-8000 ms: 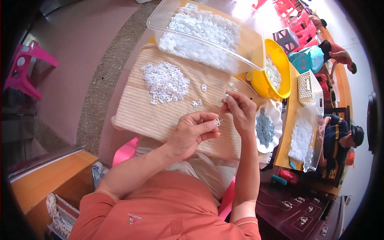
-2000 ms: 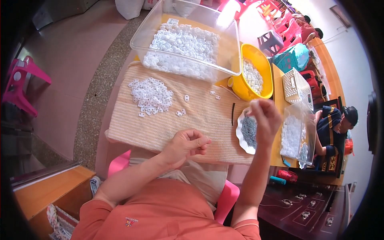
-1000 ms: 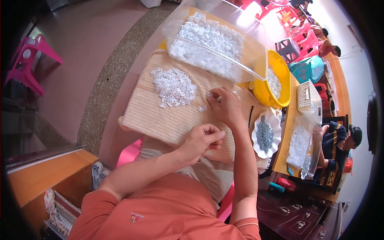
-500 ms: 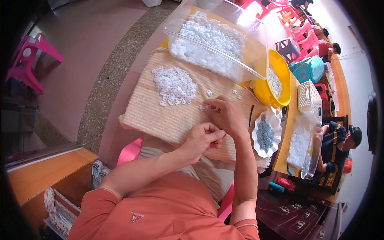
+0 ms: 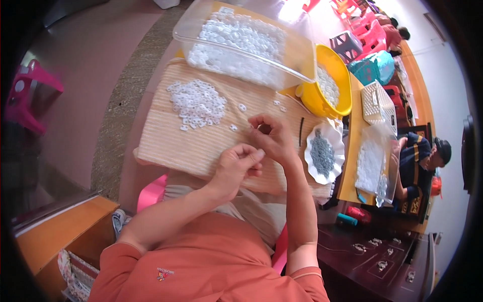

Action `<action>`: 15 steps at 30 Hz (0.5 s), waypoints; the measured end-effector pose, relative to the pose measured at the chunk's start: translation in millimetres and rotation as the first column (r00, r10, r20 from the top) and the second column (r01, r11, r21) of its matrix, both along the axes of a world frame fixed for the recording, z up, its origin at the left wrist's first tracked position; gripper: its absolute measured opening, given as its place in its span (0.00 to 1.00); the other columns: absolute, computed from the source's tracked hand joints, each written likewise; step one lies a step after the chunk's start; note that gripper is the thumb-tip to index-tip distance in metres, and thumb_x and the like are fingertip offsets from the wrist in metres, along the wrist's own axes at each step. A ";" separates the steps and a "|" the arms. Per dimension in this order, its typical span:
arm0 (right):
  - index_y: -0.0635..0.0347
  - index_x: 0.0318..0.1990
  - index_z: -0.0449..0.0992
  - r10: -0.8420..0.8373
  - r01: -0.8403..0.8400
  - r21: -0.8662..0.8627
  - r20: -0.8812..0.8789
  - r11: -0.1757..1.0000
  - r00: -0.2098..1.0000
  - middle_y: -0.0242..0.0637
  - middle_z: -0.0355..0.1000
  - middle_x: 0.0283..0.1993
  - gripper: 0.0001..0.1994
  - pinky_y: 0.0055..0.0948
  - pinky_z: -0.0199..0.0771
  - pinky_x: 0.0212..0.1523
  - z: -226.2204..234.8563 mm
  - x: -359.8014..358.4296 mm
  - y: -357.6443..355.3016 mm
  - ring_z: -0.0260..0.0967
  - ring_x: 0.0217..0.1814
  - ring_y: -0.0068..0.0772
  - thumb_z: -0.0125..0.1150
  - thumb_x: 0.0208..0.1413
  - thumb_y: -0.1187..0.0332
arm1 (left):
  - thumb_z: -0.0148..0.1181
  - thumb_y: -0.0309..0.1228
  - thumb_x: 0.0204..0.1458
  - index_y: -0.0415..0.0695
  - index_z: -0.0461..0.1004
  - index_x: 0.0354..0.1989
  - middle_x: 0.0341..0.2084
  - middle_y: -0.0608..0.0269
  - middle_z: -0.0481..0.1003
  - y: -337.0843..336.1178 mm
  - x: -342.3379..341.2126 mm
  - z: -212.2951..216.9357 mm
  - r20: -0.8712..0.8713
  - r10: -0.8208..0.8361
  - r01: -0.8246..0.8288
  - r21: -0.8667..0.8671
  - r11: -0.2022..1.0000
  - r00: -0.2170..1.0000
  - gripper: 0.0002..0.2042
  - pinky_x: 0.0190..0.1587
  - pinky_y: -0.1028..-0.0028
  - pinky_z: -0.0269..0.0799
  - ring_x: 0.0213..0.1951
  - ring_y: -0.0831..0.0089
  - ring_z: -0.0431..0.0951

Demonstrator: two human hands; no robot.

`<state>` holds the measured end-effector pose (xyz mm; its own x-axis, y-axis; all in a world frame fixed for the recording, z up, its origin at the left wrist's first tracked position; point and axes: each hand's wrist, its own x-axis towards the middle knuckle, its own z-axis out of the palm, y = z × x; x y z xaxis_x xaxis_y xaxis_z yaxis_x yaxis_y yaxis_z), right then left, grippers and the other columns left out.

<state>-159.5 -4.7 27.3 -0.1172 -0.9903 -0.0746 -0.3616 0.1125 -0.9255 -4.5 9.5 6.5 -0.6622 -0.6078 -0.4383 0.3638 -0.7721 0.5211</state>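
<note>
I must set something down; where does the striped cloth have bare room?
Bare striped cloth lies between the white-piece pile, left hand and near edge; a narrower patch between right hand and black strip. Crowded: right side, with scalloped dish near yellow bucket.

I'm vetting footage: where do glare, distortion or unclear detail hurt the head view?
Head view: glare burns out a patch beyond the clear bin; head view: the speckled floor strip bows, probably from the lens, and corners go black; head view: anything pinched in the left hand is too small to tell.
</note>
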 end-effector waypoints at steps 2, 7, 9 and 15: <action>0.65 0.38 0.78 -0.076 0.075 0.016 0.120 0.997 0.990 0.23 0.70 0.29 0.07 0.14 0.65 0.27 2.4 -4.5 14.2 0.65 0.29 0.10 0.62 0.52 0.77 | 0.55 0.32 0.58 0.45 0.71 0.37 0.29 0.69 0.74 -1.9 0.6 1.0 -0.004 0.055 -0.055 -0.017 0.998 0.998 0.05 0.32 0.79 0.73 0.28 0.82 0.73; 0.67 0.39 0.78 -0.113 0.118 -0.011 0.204 0.993 0.972 0.29 0.74 0.32 0.08 0.15 0.72 0.34 14.7 8.4 47.9 0.69 0.31 0.15 0.64 0.52 0.77 | 0.55 0.35 0.58 0.44 0.71 0.39 0.31 0.67 0.75 -4.0 1.2 5.4 -0.084 0.070 -0.068 0.027 0.997 0.994 0.09 0.35 0.79 0.73 0.30 0.82 0.73; 0.67 0.38 0.77 -0.119 0.130 -0.053 0.172 0.990 0.978 0.30 0.73 0.32 0.07 0.16 0.72 0.34 8.1 3.8 59.2 0.70 0.33 0.17 0.64 0.51 0.78 | 0.53 0.33 0.59 0.46 0.71 0.40 0.29 0.69 0.76 -2.0 -0.4 8.3 -0.076 0.002 -0.001 0.011 1.000 0.997 0.06 0.34 0.78 0.74 0.29 0.82 0.74; 0.68 0.36 0.76 -0.106 0.123 -0.149 0.118 0.981 0.987 0.31 0.72 0.34 0.06 0.17 0.72 0.35 5.7 2.6 81.5 0.70 0.35 0.18 0.65 0.50 0.79 | 0.55 0.31 0.58 0.43 0.73 0.38 0.29 0.67 0.75 -2.2 2.0 -0.7 -0.189 -0.138 0.144 0.017 0.989 0.972 0.06 0.36 0.79 0.74 0.31 0.81 0.74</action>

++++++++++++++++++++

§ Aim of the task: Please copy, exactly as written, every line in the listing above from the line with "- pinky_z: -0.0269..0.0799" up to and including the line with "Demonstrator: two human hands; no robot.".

§ Completed exercise:
  - pinky_z: -0.0269..0.0799
  - ring_x: 0.0213..0.1951
  - ring_y: -0.0831..0.0089
  - ring_z: -0.0431..0.0951

Demonstrator: two human hands; no robot.

No further work remains on this exercise.